PJ Hamel was born in Wisconsin, grew up in New England, and graduated from Brown University. She was a journalist in Massachusetts and Maine before joining the King Arthur Flour Company in 1990, where she's been ever since. Author or co-author of three King Arthur ...

comments

  1. JJ

    Do you think if you used some Dark chocolate cocoa aka black cocoa powder it would help with the taste of the icing?

    Reply
  2. PJ Hamel , post author

    JJ, the frosting tastes fine as is – deeply chocolate-y. It’s simply missing the distinctive (not chocolate-y) kind of sugary, “artificial” taste you’ll taste in snack cake frosting, e.g., Hostess cupcakes, or in bottled chocolate syrup.

    Reply
  3. Barbara

    I always thought that “fake” chocolate flavor in commercial cupcake icing and in chocolate syrup was due to their use of cocoa/confectioners’ sugar instead of using chocolate. And I think using imitation vanilla contributes to the fake flavor as well.

    Reply
  4. Bonnie

    PJ,

    I grew up just outside Baltimore, and my folks still live there. My mom works about a block away from Lexington Market, where the Berger Bakery has a shop & they sell the authentic Berger cookies – the package you showed a photo of is NOT the Berger Bakery package. They may be labeled “Berger,” and they may be from a bakery in “Balmer,” but those are copycats.

    While the photos of the cookies themselves look close to the real thing, I have to say that your description of the taste of the icing doesn’t match my experience of the “real thing” – it’s always tasted more like fudge to me than like icing.

    Reply
  5. Bonnie

    PJ,

    Sorry, I accidentally hit “Submit” before I was finished talking – kudos to you for working so hard on this recipe & for taking all our flak with a smile!

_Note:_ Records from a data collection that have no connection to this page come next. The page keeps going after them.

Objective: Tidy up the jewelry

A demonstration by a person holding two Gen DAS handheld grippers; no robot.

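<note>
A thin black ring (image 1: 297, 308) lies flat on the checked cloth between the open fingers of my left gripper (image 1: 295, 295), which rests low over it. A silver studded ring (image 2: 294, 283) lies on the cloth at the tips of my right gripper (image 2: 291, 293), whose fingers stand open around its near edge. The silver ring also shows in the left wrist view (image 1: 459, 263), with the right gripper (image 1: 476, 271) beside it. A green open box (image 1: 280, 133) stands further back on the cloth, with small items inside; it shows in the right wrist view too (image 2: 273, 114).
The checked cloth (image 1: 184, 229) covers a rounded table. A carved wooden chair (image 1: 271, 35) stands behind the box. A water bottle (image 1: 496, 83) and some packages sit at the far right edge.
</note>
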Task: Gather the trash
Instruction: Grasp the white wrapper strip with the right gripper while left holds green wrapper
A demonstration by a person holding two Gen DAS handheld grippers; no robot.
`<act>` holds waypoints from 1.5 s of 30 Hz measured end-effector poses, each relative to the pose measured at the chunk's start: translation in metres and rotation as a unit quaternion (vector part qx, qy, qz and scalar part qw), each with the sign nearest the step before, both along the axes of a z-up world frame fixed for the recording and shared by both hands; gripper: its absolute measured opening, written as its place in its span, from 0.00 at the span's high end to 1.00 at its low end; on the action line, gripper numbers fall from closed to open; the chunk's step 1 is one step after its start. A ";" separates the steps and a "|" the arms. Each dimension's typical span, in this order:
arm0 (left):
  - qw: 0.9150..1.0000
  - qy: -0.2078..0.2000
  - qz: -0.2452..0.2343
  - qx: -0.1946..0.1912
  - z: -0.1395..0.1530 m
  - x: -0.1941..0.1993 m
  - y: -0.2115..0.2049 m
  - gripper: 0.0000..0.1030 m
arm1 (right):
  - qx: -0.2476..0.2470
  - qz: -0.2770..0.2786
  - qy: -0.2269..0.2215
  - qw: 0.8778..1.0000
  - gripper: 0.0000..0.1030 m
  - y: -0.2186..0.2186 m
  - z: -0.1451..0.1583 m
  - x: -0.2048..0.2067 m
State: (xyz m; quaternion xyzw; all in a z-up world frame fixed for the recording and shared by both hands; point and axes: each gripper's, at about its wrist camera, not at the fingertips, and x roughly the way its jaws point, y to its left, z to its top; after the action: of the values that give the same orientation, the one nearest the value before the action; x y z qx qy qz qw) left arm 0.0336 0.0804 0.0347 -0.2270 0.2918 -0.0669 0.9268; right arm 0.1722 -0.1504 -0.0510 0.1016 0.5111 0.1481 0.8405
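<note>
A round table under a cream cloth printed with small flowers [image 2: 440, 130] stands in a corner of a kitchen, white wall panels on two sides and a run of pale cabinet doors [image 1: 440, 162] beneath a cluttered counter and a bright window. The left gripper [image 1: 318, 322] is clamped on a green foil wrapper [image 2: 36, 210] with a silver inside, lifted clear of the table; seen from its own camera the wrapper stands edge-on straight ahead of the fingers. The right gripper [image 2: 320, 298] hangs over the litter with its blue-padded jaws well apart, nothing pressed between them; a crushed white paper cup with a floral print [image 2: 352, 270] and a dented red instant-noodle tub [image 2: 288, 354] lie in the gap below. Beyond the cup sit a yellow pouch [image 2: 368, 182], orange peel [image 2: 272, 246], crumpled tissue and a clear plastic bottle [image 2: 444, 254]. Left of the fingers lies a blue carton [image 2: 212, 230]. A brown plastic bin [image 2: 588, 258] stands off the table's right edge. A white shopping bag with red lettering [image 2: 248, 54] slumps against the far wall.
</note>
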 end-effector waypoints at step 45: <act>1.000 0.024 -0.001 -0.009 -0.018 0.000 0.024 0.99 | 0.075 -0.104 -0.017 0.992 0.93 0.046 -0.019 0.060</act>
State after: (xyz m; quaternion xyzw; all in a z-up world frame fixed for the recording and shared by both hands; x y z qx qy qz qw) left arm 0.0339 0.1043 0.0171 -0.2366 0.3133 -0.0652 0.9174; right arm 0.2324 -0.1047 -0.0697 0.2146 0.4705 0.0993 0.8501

    (And just so there’s no confusion, I’m a different Bonnie from the Bonnie Kohl who posted on the last Berger cookie discussion! The first & last time I posted was to the Home Ec thread . . . )

    Reply
  6. Margy

    They have a website: http://www.bergercookies.com
    It includes a history of the bakery and cookie, and the cookies can be ordered on-line (in case you want to do your own taste test comparison with the homemade version). Even though I have ready access to the commercial cookie, I am going to try your homemade version. Just remember, the cookie part of a true Berger cookie is merely a vehicle to carry the fudge on top!

    Reply
  7. Ann Dahne

    I assure you that the cookies pictured are the genuine article. Berger has been offering 2-packs of their cookies for about two years, primarily at convenience stores. They are the real thing, just in a portion control wrapper. The more common package, a 15-ounce mound of cookies, can ruin a diet faster than nearly anything else I can think of. As PJ said, “Yum.”

    It’s interesting that Bonnie mentioned that the frosting is fudge-like, since the main ingredients on the label are “Sugar, Flour, Water, Fudge.”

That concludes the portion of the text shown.